# [EXERCISE DESCRIPTION]
Among the lines of the data below, count those that hold the word "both". Answer with the number alone.

-*-*-

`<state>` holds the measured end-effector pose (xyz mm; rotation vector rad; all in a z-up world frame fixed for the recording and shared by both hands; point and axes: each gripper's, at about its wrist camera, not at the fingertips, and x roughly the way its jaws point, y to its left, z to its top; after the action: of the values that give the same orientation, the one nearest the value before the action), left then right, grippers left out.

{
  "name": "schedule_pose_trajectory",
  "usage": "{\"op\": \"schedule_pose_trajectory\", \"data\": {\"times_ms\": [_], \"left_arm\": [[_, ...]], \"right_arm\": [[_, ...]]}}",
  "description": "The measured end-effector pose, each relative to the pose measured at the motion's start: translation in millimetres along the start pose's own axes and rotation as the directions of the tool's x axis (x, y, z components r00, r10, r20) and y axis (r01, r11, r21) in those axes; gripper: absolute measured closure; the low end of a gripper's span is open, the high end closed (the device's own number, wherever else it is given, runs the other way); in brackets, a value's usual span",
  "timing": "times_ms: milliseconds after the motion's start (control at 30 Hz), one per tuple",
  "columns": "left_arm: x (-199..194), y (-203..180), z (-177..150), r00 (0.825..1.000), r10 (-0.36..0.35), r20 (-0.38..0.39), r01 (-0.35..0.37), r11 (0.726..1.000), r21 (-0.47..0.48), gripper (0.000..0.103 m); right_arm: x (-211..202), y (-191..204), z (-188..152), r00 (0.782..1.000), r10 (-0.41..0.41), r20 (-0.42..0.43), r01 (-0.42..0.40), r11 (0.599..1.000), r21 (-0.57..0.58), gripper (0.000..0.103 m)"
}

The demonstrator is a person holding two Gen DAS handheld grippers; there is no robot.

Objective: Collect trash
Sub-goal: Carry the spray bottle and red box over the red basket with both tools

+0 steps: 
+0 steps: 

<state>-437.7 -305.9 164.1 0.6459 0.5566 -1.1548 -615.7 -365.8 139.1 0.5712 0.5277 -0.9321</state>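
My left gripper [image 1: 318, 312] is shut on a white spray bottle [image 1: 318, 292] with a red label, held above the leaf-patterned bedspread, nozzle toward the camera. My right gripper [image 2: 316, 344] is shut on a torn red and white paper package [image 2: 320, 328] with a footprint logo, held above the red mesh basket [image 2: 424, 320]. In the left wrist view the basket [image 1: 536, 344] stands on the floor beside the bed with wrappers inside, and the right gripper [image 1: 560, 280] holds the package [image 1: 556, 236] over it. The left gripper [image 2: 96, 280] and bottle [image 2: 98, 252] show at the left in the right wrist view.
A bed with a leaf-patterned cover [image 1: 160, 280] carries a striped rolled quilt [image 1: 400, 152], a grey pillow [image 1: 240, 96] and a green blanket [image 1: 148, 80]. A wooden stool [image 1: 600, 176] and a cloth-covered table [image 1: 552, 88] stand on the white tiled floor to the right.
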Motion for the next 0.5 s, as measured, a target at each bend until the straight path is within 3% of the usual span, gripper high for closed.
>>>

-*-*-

# [FINISHED EXERCISE]
2